I'm interested in the comments on CPD/Simian performance - since I was responsible for the current algorithm in CPD. On my dodgy old 833MHz laptop, CPD does the entire JDK1.4 in about 1 minute 30, all but 18 seconds of which are actually spent reading the files (ok reading the files and building ANTLR parse trees) - it was I/O bound. I can eat into those 18 seconds but the rest is out of my hands[1].

For example, here is what happens when you just time the line and character counts, in native code:
brian [EMAIL PROTECTED] /c/j2sdk1.4.0/src
$ time find . -name '*.java' | xargs wc -l | grep xyzzy [2]


real    1m19.289s
user    0m1.670s
sys     0m3.791s

Thats 79 seconds just to *count* the chars, and it hardly dented my CPU. A CPU twice as fast won't make much difference to this.

Have you compared the current CPD with Simian? I did my rewrite when I saw the times quoted in the O'Reilly article, which is, I guess, when most people tried it. To quote Tom Copeland "A job that took the old CPD 2 hours now takes 8 seconds. It's pretty sweet." (he's referring to the time *after* the files are read here)

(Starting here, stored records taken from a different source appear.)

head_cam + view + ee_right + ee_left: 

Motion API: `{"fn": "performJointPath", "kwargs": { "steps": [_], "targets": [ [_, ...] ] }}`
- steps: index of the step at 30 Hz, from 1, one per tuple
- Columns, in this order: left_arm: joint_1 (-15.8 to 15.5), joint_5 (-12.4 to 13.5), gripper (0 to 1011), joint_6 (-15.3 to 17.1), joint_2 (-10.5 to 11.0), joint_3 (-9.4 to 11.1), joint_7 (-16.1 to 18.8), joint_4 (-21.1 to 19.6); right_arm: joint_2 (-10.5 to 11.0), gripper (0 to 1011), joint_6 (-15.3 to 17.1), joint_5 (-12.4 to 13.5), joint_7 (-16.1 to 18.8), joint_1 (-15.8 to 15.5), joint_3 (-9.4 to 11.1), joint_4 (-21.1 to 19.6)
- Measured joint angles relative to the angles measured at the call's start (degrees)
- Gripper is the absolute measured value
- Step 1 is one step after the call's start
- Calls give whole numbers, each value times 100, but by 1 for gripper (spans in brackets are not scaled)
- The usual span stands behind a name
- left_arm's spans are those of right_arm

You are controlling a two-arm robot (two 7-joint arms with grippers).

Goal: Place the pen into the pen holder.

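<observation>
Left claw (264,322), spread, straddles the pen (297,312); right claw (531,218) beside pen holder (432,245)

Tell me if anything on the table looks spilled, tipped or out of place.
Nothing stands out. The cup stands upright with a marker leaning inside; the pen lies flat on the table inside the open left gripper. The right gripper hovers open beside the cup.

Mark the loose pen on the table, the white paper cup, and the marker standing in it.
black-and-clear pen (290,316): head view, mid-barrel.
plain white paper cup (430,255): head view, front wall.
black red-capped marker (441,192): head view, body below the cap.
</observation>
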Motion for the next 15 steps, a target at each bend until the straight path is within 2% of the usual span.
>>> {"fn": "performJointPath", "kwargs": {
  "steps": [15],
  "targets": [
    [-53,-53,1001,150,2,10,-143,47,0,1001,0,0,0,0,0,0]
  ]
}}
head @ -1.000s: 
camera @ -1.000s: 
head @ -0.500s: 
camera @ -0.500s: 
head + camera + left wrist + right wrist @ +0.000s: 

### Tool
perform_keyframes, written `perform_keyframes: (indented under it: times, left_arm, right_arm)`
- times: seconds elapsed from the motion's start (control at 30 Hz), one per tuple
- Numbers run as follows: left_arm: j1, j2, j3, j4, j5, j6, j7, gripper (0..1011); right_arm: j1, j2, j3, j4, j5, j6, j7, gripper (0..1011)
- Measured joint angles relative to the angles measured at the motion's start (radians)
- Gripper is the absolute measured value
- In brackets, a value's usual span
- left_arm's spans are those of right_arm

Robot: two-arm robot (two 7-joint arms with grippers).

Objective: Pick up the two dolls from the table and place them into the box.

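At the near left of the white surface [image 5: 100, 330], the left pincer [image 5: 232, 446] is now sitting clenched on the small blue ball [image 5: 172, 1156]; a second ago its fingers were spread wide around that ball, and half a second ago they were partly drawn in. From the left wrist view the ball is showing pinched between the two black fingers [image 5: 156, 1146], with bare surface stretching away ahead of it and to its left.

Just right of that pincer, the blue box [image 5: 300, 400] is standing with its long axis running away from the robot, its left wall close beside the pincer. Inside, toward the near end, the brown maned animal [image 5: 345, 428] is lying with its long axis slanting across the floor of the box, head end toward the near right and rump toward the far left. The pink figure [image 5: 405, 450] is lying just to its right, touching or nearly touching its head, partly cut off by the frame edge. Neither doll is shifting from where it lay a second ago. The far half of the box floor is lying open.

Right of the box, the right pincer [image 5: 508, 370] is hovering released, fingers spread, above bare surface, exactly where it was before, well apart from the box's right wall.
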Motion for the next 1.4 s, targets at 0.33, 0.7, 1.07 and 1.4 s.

I am aware of a faster algorithm that can be used incrementally, but I havent implemented it yet.
<http://sourceforge.net/forum/forum.php?thread_id=885972&forum_id=188192>


-Baz

[1] CPD in its current form would be faster with suffix tree sorts instead of quicksorts, and if punctuation ( { ; } ) wasn't counted as a place where matching could begin. It would also be faster if I didn't use a parse tree, but just heuristics for ignoring comments + whitespace (I originally wrote my CPD that way, in perl). However none of these optimizations are considered worthwhile because the whole thing is I/O bound.
[2] grep xyzzy in this case is just stopping wc -l outputting to stdout, so that you're not seeing slowdown due to flushes on that stream.


Aslak Hellesøy wrote:

It seems Maven's JIRA still doesn't notify this list, so here I go...

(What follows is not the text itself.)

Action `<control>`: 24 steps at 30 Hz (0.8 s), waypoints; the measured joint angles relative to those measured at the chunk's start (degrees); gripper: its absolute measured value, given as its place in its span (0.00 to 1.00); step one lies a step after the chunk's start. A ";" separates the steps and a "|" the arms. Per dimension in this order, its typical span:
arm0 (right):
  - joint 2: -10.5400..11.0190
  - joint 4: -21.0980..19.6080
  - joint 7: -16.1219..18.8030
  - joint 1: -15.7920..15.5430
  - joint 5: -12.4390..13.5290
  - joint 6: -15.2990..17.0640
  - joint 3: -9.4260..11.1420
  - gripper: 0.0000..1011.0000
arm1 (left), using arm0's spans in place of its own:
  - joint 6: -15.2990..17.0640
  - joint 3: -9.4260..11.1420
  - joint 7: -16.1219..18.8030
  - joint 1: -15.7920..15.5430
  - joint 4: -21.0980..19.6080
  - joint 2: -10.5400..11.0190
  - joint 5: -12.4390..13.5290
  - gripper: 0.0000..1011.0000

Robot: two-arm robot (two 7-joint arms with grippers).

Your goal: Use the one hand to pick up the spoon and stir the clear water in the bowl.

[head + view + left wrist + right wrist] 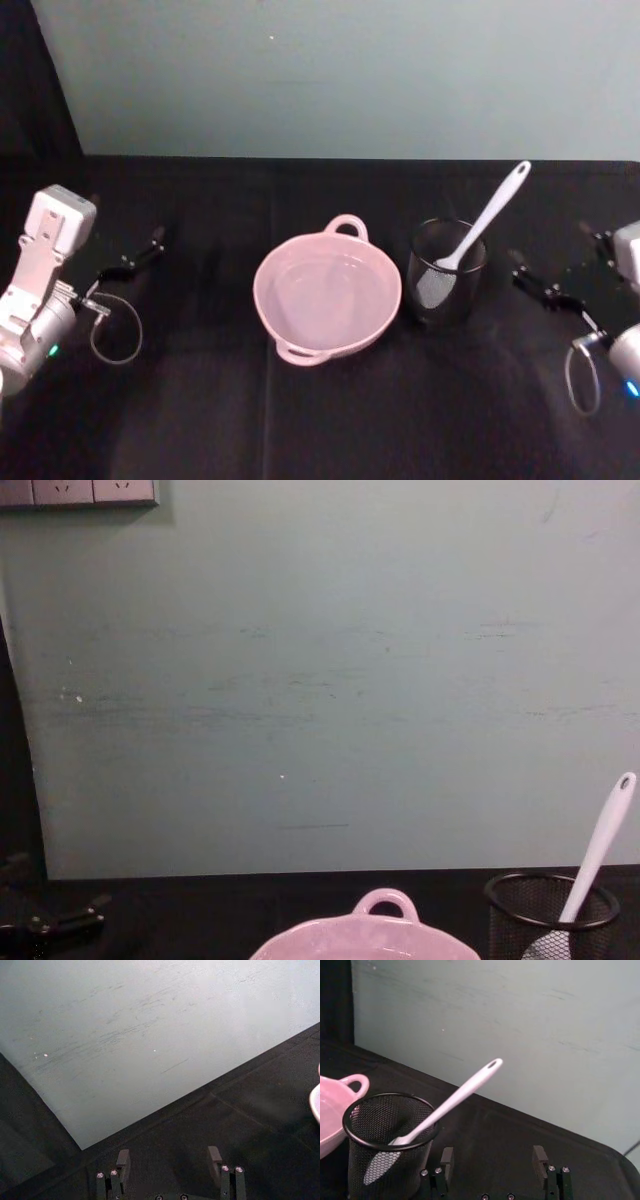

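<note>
**Head view.** The bowl (262, 300) is sitting at the middle of the black table (200, 420), its loop handle pointing to 12 o'clock. The clear water (328, 292) is showing as a faint shine inside it. At 3 o'clock of the bowl, just beside it, the mesh cup (440, 305) is standing upright. The spoon (492, 212) is standing in the cup, paddle head down, its handle leaning out towards 1 o'clock. The left gripper (125, 218) is sitting well apart from the bowl at 9 o'clock. The right gripper (550, 243) is sitting at 3 o'clock of the cup, near it but apart from it.

**Left wrist view.** The left gripper (168, 1156) is holding its jaws wide apart with nothing between them, over bare table and facing the pale wall (150, 1035). A sliver of the bowl's rim (316, 1102) is peeking in at the edge.

**Right wrist view.** The right gripper (493, 1155) is likewise spreading its jaws wide and gripping nothing. The mesh cup (355, 1155) is standing near one finger. The spoon (462, 1091) is leaning on the cup's rim, its paddle showing through the mesh. The bowl (355, 1082) is sitting just beside the cup.

**Chest view.** The bowl's loop handle (385, 905) is rising at 6 o'clock. The mesh cup (510, 915) is standing at 3 o'clock of the bowl, with the spoon (600, 850) slanting towards 1 o'clock. The left gripper's fingers (75, 917) are showing well apart at 9 o'clock of the bowl.
</note>
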 joint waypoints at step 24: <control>-14.34 2.05 11.98 3.90 29.67 8.03 9.20 0.99 | 0.00 0.01 0.00 0.00 0.00 0.00 0.00 1.00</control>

Simian (http://www.redhillconsulting.com.au/products/simian/index.html )>
is a great little tool that detects duplicate source code. Very much
like PMD's CPD (http://pmd.sourceforge.net/cpd.html), but a _lot_ faster.

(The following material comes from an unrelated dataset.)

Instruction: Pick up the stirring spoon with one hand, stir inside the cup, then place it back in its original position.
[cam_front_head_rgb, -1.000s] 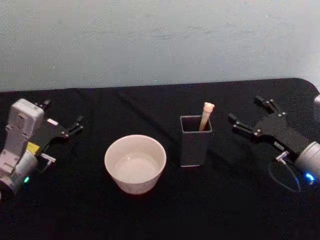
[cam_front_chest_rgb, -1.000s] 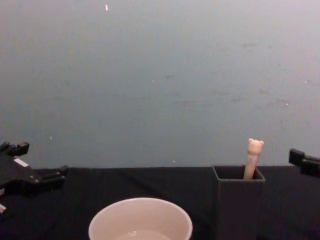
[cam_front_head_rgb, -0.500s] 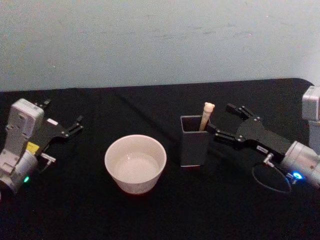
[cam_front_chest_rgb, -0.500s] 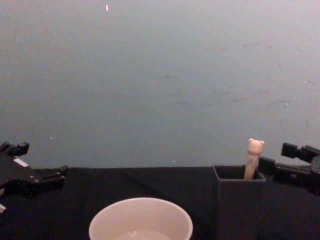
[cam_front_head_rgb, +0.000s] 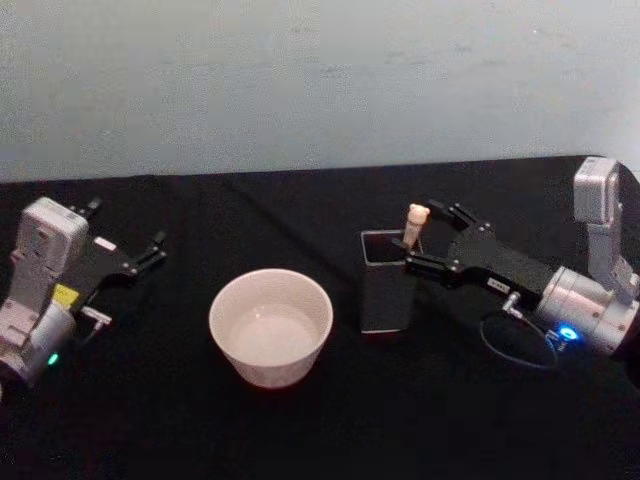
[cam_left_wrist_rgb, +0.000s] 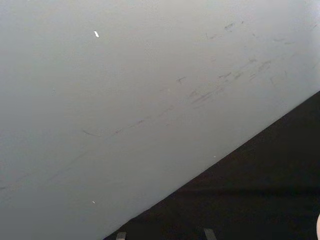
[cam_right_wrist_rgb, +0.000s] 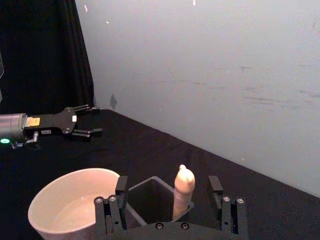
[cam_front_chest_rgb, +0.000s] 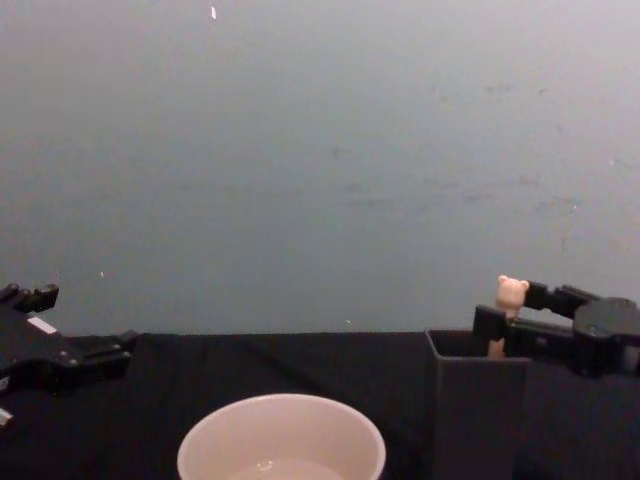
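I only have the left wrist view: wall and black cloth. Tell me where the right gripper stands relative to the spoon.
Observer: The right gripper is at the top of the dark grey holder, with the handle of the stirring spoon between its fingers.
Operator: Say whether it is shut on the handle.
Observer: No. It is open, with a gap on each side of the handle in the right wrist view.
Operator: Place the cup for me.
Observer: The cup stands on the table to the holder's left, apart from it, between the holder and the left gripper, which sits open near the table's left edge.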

I have written a Maven report plugin for Simian that I'd like to contribute to Maven. Have a look at some sample reports:

http://www.picocontainer.org/simian-report.html
http://www.nanocontainer.org/simian-report.html

It would be really nice to have the Simian Report included in the standard reports, as it reveals refactoring candidates and is something>
every sound project should have!

It's all in JIRA: http://jira.codehaus.org/secure/ViewIssue.jspa?key=MAVEN-516


Cheers,
Aslak


--------------------------------------------------------------------- To unsubscribe, e-mail: [EMAIL PROTECTED] For additional commands, e-mail: [EMAIL PROTECTED]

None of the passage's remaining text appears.